§ **THE PROBLEM**:
Only lines containing the word "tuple" belong in the answer; copy each one from the records.

§ **DATA TO PROCESS**:
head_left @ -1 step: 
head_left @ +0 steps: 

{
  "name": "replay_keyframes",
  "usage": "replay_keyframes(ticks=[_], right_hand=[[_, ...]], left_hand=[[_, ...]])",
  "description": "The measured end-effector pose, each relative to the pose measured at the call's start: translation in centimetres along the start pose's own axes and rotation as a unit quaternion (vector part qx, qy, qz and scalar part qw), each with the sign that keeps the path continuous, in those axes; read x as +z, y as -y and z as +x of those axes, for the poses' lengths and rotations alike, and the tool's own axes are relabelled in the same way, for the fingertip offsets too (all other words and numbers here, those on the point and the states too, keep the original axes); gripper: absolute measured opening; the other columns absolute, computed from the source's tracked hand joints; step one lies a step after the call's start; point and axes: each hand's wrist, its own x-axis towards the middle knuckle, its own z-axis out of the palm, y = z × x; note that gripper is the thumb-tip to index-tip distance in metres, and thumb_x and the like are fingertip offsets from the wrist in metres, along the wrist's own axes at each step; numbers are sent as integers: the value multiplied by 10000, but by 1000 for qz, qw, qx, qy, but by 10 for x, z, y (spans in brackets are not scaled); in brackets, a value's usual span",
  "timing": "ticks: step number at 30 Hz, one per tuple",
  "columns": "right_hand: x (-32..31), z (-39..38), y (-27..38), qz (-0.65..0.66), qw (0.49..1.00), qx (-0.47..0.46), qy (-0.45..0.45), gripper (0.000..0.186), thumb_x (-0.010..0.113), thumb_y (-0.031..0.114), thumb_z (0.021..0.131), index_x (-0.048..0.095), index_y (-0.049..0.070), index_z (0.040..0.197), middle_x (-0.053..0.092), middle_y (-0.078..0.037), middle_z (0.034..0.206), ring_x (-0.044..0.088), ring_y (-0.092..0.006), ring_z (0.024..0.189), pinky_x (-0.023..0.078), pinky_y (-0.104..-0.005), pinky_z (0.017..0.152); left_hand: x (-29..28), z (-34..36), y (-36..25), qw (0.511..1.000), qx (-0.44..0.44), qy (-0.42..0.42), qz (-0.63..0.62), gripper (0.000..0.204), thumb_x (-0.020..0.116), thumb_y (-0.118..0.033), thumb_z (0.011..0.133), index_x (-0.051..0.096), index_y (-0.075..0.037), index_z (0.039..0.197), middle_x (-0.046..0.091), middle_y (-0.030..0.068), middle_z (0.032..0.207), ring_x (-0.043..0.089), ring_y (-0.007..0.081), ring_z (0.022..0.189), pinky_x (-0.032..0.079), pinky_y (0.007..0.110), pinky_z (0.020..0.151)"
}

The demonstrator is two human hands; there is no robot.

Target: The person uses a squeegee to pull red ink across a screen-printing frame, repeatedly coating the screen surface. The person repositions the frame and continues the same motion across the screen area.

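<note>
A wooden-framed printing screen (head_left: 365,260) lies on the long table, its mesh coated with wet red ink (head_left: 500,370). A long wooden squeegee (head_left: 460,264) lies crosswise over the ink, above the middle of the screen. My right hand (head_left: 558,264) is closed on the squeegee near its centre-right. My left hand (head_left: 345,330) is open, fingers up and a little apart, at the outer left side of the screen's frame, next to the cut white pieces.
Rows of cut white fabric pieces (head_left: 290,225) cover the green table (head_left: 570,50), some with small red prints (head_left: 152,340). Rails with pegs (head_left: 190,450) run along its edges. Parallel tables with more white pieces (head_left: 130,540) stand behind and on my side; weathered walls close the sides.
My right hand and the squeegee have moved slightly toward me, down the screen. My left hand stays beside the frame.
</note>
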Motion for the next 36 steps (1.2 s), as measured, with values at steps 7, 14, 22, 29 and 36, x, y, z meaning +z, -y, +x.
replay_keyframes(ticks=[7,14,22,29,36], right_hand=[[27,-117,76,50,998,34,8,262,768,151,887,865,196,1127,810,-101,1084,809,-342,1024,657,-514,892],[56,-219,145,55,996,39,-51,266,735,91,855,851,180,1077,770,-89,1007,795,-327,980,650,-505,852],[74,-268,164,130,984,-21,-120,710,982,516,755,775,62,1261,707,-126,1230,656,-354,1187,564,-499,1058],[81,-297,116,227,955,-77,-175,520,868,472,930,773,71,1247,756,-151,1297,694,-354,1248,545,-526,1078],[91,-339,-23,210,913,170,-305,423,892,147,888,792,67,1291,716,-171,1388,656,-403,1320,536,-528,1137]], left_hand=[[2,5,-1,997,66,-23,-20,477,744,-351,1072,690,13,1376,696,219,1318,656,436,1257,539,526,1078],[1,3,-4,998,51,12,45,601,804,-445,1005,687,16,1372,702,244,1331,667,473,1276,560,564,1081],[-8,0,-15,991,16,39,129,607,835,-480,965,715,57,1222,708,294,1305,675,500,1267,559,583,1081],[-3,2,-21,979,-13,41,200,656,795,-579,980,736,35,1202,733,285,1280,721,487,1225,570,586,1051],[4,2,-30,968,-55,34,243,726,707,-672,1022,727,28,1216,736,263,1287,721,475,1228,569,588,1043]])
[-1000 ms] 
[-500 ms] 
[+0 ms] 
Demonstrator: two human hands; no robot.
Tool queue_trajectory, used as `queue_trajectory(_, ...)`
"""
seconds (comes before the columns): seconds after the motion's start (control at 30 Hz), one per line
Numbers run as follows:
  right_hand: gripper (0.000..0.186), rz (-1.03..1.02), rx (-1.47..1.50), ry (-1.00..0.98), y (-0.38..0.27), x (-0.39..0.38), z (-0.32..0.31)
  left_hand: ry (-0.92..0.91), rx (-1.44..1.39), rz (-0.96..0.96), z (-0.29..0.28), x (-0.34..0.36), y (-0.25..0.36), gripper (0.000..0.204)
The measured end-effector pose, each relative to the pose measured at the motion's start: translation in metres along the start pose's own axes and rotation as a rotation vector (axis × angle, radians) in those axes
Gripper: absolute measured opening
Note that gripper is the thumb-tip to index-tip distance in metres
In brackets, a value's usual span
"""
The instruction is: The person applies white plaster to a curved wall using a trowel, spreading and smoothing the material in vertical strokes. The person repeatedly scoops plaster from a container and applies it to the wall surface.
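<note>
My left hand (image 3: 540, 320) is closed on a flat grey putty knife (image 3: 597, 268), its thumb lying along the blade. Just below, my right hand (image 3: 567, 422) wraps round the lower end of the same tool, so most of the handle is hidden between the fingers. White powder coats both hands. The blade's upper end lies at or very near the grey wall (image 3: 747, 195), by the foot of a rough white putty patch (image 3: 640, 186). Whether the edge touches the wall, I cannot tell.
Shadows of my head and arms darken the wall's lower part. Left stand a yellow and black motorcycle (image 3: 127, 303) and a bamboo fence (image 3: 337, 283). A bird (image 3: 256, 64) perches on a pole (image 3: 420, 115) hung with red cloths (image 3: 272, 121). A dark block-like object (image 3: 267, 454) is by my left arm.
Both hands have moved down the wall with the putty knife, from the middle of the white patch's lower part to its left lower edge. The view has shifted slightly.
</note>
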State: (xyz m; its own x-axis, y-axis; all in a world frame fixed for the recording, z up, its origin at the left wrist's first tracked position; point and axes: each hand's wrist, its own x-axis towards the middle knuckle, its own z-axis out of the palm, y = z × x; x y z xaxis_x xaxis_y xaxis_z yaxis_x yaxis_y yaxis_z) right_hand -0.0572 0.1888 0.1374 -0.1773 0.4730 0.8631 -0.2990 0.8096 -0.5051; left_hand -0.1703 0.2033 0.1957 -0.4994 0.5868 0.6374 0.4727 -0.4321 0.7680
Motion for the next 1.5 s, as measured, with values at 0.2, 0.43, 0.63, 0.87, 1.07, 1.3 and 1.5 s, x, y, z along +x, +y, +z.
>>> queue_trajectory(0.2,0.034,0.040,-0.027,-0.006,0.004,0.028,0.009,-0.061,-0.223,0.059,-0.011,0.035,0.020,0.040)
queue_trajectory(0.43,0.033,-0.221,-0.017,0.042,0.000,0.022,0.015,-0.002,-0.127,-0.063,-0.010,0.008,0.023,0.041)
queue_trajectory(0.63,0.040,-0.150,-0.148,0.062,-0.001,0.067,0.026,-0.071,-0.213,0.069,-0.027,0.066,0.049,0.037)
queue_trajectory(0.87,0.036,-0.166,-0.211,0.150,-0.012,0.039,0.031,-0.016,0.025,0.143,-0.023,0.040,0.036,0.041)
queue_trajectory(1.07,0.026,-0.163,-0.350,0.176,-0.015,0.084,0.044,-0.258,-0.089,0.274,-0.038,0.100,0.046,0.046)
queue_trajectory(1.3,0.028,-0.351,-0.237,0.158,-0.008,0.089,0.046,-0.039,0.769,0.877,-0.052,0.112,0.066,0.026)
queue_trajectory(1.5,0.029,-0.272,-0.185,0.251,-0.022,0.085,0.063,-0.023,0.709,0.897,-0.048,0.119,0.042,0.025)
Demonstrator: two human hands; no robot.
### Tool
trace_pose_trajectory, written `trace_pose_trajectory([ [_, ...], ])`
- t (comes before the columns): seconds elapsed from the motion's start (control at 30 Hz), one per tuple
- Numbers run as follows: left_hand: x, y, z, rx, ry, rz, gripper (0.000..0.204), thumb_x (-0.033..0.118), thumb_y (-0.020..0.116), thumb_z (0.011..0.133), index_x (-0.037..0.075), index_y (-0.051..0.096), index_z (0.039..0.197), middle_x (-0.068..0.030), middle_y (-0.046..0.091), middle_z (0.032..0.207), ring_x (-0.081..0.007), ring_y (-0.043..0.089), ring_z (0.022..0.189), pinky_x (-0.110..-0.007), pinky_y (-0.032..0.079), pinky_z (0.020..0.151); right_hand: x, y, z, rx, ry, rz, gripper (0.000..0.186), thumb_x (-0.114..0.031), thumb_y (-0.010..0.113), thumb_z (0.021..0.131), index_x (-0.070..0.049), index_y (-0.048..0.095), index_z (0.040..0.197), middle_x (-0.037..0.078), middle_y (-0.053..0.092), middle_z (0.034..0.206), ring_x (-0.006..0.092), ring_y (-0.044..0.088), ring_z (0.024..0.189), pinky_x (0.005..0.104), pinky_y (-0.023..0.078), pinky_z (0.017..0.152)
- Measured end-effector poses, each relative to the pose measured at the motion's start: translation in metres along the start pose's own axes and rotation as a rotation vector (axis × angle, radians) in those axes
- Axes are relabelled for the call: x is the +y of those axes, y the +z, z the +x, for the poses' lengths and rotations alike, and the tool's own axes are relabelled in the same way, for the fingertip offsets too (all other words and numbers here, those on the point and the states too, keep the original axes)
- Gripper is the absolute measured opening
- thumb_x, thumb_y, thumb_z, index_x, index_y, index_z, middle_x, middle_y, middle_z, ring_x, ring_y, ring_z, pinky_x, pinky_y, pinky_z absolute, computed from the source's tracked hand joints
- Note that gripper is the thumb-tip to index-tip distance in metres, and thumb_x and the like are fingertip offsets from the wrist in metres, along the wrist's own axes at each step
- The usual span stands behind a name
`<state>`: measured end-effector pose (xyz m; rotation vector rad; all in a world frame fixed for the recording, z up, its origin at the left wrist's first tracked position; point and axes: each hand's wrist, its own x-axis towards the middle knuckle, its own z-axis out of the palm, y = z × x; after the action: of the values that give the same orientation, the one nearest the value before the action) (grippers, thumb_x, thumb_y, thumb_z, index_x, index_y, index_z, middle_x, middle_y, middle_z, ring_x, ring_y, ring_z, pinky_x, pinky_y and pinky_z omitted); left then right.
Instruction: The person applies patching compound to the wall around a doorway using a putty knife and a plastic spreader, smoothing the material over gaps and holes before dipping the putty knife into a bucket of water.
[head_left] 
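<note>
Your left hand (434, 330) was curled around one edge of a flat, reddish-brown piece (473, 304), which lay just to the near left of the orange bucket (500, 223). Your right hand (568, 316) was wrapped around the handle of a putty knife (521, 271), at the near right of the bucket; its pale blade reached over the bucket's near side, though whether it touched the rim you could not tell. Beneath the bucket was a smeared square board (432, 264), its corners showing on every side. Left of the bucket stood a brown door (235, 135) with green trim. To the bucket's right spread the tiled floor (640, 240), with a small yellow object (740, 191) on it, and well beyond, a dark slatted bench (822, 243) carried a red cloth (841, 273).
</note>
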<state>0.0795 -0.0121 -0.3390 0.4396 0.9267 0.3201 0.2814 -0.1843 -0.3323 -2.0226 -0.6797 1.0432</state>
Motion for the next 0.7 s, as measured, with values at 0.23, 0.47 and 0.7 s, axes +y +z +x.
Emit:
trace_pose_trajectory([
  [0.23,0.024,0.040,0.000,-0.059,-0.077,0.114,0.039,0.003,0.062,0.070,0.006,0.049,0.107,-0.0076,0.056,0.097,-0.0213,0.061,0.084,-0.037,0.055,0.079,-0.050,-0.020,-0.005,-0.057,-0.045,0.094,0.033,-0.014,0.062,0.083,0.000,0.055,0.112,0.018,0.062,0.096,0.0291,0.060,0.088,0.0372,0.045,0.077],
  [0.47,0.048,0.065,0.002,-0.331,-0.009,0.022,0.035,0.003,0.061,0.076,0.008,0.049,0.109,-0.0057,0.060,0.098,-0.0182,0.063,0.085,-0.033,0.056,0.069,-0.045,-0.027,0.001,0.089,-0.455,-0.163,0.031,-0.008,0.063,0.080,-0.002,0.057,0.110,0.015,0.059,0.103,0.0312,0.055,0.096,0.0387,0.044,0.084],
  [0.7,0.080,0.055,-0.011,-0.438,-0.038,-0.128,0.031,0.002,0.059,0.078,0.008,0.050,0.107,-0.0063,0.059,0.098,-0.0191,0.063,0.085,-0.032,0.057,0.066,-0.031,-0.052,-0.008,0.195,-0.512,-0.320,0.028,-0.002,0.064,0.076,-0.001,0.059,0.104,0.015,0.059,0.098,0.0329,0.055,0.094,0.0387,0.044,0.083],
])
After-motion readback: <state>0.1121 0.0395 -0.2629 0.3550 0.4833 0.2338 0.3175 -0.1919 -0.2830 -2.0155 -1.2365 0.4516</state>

§ **WRITTEN SOLUTION**:
  "timing": "ticks: step number at 30 Hz, one per tuple",
- t (comes before the columns): seconds elapsed from the motion's start (control at 30 Hz), one per tuple

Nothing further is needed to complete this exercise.